Das Katz- und Mausspiel bietet überraschend amüsantes, feingeschliffenes Theater, das von großartiger Nuancenschauspielerei und klugen Motivverschiebungen getragen wird. Am Ende sind es die durchaus nicht unsympathischen KGBler, die von der furiosen Ehefrau "terrorisiert" werden und sich gegenseitig zu denunzieren beginnen. Dabei werden keine unbequemen Fragen ausgespart und die scheinbare Demokratie als Illusion benannt, an die ohnehin niemand glaubt. Zensur gäbe es offiziell seit 15 Jahren nicht mehr in Russland, erfährt man dann anschließend in der Diskussion -- solche klaren Aussagen sind auf den Bühnen also durchaus möglich. Die Regierung aber ist aufmerksam geworden auf die Umtriebe der Theater und beginnt immer spürbarer, den Gruppen Steine in den Weg zu legen.
Divenhafter Abgang
So berichtet Elena Gremina davon, wie ihrem Theater im Dezember 2014 überraschend der Mietvertrag gekündigt wurde. Nachdem sie nun ein neues Haus gefunden und renoviert hat, ist dem "Theater. Doc" erst vor wenigen Tagen auch diese Spielstätte wegen angeblicher baulicher Mängel geschlossen worden. Ein Dorn im Auge der Behörden ist vor allem Greminas Arbeit mit Angehörigen der 2012 auf dem Bolotnaja-Platz in Moskau verhafteten Demonstranten, wohingegen eine Putin-Satire bereits als Teil des Kultes um das autoritäre Staatsoberhaupt angesehen werde und weitgehend amüsiert hingenommen würde. Trotzdem: Polizisten seien in jeder Aufführung im Publikum zu sehen und auch Vorladungen zur Staatsanwaltschaft an der Tagesordnung.
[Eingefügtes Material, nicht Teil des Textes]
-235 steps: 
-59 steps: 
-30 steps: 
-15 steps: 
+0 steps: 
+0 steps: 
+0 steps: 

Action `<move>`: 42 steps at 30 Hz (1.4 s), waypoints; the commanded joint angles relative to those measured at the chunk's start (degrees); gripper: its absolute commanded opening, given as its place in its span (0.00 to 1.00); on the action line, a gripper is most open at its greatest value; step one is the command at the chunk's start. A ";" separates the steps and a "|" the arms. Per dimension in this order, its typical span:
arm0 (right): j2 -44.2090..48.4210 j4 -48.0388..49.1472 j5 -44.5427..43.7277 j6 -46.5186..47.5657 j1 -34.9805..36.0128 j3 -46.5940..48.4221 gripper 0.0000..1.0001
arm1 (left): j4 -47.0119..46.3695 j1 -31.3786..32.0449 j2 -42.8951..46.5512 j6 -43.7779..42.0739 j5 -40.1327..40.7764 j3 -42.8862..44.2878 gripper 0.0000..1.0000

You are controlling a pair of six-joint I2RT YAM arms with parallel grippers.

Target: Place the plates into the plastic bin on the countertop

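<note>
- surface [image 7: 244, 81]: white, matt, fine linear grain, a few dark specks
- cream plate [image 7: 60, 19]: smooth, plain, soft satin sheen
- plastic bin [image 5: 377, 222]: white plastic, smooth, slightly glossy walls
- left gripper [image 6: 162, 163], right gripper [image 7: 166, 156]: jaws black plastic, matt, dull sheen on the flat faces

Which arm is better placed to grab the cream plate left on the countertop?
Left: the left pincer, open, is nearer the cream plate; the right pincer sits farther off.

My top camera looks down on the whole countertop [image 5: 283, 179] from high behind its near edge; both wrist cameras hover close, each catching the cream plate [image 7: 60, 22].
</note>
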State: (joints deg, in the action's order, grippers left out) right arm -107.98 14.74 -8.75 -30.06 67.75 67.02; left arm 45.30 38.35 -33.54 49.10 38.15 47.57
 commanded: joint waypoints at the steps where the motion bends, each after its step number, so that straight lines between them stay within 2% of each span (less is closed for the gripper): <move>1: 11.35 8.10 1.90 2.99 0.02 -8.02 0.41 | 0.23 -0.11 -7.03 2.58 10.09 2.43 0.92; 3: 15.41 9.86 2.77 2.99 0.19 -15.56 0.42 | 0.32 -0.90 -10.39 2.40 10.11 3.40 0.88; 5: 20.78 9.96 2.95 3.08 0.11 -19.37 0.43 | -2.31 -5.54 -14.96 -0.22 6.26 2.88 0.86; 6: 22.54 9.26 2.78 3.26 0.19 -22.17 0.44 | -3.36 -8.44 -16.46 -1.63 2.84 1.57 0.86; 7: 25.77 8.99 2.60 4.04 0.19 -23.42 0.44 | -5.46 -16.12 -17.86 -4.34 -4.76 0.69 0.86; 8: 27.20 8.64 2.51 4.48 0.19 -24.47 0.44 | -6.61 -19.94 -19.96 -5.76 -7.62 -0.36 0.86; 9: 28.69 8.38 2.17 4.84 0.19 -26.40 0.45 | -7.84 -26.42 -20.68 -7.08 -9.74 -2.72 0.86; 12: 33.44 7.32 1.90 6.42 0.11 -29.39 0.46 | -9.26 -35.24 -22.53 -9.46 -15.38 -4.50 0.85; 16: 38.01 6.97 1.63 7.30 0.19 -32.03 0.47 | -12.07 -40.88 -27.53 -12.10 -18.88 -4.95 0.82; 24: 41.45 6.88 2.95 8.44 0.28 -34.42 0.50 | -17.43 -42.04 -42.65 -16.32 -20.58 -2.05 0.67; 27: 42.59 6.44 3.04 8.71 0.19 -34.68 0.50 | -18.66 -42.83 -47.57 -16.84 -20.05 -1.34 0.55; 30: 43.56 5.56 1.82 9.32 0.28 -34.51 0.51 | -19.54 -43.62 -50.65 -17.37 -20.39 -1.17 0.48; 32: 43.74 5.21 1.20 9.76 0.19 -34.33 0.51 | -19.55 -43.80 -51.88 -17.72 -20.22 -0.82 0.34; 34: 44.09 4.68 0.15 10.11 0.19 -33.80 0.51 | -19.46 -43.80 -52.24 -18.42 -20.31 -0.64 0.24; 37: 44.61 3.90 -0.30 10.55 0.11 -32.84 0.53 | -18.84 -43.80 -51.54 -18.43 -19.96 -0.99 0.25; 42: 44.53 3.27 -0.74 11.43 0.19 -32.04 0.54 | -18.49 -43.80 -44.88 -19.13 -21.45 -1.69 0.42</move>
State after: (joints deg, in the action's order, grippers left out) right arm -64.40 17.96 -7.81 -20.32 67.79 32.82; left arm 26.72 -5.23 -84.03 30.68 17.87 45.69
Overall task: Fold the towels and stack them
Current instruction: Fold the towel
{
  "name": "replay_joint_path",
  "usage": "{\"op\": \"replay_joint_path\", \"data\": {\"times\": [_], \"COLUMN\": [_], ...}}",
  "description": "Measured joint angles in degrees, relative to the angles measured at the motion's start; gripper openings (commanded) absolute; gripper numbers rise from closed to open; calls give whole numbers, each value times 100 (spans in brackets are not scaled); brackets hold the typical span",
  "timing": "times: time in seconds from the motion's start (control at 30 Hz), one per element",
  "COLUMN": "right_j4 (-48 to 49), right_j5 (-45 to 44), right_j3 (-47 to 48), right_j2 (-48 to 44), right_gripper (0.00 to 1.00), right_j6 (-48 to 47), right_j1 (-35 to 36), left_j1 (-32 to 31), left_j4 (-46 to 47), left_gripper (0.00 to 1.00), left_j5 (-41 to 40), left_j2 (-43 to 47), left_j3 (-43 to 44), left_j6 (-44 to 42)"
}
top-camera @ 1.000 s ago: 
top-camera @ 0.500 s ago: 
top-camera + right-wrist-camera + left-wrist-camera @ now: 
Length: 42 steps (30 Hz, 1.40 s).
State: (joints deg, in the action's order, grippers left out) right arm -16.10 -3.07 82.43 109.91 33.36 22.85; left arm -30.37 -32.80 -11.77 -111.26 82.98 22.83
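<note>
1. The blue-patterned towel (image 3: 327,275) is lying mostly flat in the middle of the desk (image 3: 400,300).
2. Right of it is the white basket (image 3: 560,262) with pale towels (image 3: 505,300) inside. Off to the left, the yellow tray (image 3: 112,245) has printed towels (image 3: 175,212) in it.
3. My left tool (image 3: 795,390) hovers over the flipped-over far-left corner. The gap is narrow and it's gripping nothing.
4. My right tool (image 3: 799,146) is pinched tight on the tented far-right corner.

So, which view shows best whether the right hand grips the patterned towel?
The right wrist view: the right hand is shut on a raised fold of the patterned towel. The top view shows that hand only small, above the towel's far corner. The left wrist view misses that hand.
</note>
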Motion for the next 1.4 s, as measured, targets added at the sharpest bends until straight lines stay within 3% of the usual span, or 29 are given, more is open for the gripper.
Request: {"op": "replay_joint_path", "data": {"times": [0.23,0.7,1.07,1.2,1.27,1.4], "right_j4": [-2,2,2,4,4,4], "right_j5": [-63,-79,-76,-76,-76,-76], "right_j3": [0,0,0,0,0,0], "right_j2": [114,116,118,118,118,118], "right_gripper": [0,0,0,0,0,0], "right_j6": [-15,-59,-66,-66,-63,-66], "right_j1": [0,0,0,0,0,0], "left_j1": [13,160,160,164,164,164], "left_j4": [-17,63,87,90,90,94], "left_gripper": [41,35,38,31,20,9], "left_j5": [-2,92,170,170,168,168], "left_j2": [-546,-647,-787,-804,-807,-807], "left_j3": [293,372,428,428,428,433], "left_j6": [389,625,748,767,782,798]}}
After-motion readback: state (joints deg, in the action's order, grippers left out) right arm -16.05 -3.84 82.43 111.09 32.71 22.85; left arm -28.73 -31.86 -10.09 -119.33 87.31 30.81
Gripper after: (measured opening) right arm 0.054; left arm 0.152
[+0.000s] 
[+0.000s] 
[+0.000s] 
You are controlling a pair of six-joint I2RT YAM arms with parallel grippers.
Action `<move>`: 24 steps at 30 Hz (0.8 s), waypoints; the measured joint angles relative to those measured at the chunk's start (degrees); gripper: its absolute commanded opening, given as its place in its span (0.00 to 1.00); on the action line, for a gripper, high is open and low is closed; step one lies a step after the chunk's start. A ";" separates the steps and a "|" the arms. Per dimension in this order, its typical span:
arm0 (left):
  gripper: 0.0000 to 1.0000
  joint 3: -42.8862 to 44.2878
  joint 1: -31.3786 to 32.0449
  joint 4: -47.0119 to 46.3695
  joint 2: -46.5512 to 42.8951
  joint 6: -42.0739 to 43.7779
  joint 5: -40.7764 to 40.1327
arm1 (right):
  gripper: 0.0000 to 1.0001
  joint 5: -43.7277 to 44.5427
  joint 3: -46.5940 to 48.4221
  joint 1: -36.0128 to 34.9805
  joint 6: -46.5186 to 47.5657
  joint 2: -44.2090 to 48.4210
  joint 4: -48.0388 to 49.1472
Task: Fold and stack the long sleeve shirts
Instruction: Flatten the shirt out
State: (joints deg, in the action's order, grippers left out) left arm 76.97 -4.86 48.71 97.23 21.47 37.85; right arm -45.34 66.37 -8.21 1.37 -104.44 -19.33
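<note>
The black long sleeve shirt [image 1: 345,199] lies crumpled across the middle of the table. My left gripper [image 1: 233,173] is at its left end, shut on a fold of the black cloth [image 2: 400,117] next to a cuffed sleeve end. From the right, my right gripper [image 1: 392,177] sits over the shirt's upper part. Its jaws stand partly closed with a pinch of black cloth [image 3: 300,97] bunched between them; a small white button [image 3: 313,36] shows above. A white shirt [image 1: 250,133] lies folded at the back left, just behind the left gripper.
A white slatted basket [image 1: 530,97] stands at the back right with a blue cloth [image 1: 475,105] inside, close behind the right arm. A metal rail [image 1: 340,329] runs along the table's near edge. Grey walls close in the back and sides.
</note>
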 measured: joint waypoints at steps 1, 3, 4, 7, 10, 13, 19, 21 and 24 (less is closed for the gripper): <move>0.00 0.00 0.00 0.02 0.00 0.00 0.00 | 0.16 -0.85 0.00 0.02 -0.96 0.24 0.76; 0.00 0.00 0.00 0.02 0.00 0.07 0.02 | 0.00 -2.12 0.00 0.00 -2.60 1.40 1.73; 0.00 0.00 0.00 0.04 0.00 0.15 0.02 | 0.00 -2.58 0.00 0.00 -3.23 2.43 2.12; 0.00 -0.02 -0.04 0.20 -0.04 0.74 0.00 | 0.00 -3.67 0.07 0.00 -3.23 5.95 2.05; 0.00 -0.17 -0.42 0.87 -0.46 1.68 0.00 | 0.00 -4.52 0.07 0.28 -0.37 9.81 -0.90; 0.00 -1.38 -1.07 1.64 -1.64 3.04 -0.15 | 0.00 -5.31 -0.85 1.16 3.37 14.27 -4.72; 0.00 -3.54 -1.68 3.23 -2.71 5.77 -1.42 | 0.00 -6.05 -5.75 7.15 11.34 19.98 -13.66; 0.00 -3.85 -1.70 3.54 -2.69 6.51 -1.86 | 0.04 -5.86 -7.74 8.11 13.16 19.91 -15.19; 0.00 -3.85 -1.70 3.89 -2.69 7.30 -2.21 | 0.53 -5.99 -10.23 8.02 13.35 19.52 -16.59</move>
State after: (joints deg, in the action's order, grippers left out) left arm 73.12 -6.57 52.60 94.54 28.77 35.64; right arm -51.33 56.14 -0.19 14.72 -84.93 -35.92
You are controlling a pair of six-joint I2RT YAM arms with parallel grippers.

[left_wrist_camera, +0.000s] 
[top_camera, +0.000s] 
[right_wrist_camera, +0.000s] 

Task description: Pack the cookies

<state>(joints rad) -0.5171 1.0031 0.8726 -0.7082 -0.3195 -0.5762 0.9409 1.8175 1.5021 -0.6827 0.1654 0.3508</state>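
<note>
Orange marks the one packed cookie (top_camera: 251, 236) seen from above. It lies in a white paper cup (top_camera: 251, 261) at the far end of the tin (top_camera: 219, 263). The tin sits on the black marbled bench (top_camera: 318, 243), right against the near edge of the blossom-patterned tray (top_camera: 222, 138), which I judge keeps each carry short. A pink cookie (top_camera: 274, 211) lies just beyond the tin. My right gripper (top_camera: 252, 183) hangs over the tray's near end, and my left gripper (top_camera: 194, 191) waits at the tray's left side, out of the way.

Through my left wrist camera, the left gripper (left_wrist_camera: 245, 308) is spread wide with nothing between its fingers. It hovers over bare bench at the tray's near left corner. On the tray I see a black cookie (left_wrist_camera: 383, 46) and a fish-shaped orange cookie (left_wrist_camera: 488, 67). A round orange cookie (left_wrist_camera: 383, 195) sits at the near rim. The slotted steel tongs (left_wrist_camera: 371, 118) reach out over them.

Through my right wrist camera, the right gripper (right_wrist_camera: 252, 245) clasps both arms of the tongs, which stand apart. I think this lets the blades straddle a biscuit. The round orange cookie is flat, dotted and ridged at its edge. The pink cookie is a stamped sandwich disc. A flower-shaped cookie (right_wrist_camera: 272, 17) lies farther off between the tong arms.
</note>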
Gern hätte man an dieser Stelle nachgefragt, hätte mehr erfahren über die Möglichkeiten der - offenkundig hoch motivierten und kampfesbereiten - Theatermacher, sich den Gängeleien entgegenzustellen. Spätestens nach Wyrypajews divenhaftem Abgang aber ist die Diskussion nicht mehr zu retten. Die Regisseure Juri Murawatski und Talgat Batalow dürfen noch kurz einige Details über die Möglichkeiten von Straßentheater und Stand-Up-Comedy über Einwandererproblematiken einwerfen. Doch bevor irgendwelche Fragen aus dem Publikum gestellt werden können, wird die Veranstaltung abgebrochen und das Publikum verlässt achselzuckend den Saal. Immerhin bleibt in Erinnerung, wie Elena Gremina die Sache so zusammenfasst: "Wenn man die Wirklichkeit schon nicht ändern kann, dann muss man sie wenigstens bezeugen."